Start of Material provided

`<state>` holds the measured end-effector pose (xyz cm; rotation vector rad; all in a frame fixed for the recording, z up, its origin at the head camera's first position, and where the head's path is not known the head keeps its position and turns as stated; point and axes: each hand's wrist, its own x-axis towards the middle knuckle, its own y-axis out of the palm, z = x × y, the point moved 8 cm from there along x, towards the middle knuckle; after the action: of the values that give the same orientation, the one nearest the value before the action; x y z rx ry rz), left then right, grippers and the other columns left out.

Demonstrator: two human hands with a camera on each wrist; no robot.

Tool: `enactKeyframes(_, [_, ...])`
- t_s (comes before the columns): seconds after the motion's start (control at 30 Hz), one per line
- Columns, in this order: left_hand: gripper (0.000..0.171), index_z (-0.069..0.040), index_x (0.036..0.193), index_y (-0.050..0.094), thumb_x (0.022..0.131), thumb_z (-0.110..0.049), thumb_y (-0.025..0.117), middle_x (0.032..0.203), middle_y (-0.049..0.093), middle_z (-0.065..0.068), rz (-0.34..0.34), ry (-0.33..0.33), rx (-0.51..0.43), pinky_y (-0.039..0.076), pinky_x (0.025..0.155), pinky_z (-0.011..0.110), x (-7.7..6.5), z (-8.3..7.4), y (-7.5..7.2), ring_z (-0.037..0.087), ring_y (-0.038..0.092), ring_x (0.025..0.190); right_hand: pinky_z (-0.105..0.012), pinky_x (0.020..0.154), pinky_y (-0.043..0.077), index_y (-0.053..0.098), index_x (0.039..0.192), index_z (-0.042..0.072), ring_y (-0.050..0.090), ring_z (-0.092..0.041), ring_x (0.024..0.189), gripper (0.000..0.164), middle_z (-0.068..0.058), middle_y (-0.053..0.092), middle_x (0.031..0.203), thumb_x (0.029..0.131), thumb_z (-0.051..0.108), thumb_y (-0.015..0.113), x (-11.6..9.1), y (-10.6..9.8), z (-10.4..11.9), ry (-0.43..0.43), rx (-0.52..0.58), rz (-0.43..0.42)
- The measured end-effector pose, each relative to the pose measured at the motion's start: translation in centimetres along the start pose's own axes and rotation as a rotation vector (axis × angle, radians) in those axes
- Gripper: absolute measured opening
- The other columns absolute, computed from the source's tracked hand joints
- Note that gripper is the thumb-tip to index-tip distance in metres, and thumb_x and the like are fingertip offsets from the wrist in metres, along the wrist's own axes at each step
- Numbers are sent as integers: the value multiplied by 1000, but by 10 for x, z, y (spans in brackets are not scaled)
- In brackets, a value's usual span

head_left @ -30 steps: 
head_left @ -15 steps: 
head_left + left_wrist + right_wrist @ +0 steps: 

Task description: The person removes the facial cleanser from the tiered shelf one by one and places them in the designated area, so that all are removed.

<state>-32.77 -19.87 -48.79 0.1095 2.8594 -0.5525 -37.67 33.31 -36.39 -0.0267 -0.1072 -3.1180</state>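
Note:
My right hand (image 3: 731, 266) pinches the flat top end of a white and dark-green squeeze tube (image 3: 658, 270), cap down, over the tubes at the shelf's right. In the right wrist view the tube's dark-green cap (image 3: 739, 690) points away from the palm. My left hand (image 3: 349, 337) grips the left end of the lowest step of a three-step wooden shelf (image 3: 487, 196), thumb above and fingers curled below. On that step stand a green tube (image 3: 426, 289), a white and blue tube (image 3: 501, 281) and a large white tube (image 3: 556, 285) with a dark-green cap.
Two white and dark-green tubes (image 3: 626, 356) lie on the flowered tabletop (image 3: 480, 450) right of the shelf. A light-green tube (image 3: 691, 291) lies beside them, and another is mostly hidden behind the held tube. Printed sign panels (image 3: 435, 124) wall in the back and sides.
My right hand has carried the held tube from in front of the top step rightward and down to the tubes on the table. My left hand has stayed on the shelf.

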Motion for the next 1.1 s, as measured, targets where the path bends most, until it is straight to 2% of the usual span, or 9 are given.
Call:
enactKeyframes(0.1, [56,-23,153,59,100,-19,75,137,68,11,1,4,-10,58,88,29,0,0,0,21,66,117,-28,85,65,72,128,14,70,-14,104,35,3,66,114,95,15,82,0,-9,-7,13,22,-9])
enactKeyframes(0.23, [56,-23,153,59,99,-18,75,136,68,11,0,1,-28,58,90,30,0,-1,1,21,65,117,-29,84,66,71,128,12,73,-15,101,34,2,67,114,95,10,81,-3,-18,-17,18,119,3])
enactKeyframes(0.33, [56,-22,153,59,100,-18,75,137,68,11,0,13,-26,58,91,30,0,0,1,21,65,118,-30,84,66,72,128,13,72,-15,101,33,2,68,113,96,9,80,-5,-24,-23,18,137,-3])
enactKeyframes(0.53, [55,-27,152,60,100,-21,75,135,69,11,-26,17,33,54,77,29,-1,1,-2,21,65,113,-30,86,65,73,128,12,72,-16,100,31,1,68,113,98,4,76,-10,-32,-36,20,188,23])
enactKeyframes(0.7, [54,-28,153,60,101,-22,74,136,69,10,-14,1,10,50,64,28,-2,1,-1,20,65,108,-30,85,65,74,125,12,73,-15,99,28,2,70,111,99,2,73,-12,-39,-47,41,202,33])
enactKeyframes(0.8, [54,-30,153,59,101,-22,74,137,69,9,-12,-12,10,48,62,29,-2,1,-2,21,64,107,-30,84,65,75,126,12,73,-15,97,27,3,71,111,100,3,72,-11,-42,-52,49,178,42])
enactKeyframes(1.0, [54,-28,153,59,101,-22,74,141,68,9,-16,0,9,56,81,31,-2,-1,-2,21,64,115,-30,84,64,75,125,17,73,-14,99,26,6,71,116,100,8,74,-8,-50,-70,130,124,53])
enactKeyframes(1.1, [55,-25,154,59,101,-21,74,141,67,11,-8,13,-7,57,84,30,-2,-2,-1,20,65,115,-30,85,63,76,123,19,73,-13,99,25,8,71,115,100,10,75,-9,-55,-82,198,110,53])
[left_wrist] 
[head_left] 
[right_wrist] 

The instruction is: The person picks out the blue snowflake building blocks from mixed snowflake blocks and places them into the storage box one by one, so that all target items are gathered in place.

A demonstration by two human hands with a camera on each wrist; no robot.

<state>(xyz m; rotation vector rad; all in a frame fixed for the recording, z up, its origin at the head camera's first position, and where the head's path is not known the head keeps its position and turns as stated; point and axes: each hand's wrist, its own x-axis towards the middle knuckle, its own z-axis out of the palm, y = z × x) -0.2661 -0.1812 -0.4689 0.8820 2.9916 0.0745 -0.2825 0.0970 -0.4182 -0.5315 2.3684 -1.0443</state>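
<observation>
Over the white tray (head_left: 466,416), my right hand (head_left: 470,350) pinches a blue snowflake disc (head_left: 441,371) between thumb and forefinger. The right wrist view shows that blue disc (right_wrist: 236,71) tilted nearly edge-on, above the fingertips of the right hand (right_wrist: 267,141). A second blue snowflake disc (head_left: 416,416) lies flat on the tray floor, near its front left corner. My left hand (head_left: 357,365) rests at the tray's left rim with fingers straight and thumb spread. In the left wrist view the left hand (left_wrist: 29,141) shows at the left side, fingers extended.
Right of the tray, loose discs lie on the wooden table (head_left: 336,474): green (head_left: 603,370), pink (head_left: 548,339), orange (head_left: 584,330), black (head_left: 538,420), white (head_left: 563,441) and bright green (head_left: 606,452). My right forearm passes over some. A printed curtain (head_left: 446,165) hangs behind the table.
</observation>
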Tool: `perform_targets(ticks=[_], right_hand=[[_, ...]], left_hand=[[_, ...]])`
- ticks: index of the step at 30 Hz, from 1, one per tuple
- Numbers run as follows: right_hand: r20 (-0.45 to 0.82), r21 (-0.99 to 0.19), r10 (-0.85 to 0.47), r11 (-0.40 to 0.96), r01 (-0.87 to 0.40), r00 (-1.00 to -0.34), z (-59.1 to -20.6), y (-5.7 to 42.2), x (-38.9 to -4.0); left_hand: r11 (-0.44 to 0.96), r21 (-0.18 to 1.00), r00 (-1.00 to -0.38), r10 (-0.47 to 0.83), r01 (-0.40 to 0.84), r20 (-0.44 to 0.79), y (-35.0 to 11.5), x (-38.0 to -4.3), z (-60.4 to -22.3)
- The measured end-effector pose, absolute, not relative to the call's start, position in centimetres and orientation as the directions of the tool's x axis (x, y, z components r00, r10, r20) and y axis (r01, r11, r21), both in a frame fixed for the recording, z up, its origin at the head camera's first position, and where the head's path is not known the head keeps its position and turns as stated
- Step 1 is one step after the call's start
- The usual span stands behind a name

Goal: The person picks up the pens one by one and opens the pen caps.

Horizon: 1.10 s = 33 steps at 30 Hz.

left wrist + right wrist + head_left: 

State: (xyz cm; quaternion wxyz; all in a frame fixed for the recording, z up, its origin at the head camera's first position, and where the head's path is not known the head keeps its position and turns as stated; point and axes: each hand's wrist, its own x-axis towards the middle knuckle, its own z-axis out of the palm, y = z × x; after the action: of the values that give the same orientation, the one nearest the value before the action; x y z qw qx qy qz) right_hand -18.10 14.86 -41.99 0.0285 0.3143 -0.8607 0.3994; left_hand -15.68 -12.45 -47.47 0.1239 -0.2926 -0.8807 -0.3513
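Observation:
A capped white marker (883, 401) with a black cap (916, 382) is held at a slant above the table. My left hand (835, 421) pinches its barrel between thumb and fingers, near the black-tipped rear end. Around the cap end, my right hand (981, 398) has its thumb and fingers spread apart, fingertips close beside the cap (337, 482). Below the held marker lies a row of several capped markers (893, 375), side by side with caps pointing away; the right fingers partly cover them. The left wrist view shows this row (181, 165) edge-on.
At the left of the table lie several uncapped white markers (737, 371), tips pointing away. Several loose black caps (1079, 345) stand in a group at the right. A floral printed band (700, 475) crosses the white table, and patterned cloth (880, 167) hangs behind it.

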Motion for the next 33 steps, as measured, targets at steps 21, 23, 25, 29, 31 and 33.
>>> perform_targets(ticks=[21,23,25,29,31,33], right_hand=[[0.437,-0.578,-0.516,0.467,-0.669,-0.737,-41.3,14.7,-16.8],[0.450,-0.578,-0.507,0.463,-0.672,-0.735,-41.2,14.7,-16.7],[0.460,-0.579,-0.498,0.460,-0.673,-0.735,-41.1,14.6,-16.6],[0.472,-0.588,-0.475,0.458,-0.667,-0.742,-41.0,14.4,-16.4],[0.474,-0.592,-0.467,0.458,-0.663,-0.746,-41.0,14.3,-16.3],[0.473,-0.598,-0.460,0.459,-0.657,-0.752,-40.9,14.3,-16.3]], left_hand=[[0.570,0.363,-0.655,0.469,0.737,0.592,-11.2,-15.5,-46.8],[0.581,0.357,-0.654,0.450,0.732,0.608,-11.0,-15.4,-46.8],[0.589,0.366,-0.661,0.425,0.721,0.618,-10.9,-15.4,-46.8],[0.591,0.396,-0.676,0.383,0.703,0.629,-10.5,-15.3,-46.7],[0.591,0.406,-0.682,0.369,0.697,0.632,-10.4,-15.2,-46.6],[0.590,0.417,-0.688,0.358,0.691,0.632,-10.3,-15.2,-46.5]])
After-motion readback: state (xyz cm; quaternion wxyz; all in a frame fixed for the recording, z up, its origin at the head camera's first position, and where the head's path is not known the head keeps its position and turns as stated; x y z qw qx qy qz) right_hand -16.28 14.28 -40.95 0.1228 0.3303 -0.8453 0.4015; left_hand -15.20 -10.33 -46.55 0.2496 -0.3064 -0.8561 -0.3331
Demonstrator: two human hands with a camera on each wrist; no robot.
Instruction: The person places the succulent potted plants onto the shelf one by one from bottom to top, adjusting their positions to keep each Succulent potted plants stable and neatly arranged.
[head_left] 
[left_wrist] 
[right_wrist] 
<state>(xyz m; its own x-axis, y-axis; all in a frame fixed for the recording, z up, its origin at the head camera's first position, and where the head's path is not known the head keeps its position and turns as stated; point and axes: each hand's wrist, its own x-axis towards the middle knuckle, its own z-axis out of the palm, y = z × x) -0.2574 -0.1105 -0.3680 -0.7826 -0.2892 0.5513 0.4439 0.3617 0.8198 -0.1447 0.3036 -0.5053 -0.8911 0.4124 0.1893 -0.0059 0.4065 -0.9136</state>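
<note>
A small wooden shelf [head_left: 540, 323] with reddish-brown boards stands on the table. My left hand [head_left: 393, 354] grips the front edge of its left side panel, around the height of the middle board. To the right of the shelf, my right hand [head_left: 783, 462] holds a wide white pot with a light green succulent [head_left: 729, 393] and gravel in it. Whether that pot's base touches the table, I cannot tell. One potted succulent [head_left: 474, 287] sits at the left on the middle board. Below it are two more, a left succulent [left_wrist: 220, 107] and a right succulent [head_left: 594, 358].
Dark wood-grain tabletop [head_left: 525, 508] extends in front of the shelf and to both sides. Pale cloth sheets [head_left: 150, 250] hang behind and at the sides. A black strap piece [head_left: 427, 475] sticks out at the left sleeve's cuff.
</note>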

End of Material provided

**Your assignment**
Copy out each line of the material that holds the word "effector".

**Finished exercise**
`<state>` holds the measured end-effector pose (xyz cm; rotation vector rad; all in a frame fixed for the recording, z up, its origin at the head camera's first position, and where the head's path is not known the head keeps its position and turns as stated; point and axes: each hand's wrist, its own x-axis towards the middle knuckle, its own y-axis out of the palm, z = x × y, the point moved 8 cm from there along x, towards the middle knuckle; after the action: of the values that give the same orientation, the one nearest the value before the action; x y z rx ry rz), left then right, grippers and the other columns left out.
- The measured end-effector pose, each relative to the pose measured at the motion's start: translation in centimetres along the start pose's own axes and rotation as a rotation vector (axis × angle, radians) in those axes
- The measured end-effector pose, absolute, not relative to the call's start, position in centimetres and orientation as the directions of the tool's x axis (x, y, z components r00, r10, r20) and y axis (r01, r11, r21), both in a frame fixed for the recording, z up, its origin at the head camera's first position, and where the head's path is not known the head keeps its position and turns as stated

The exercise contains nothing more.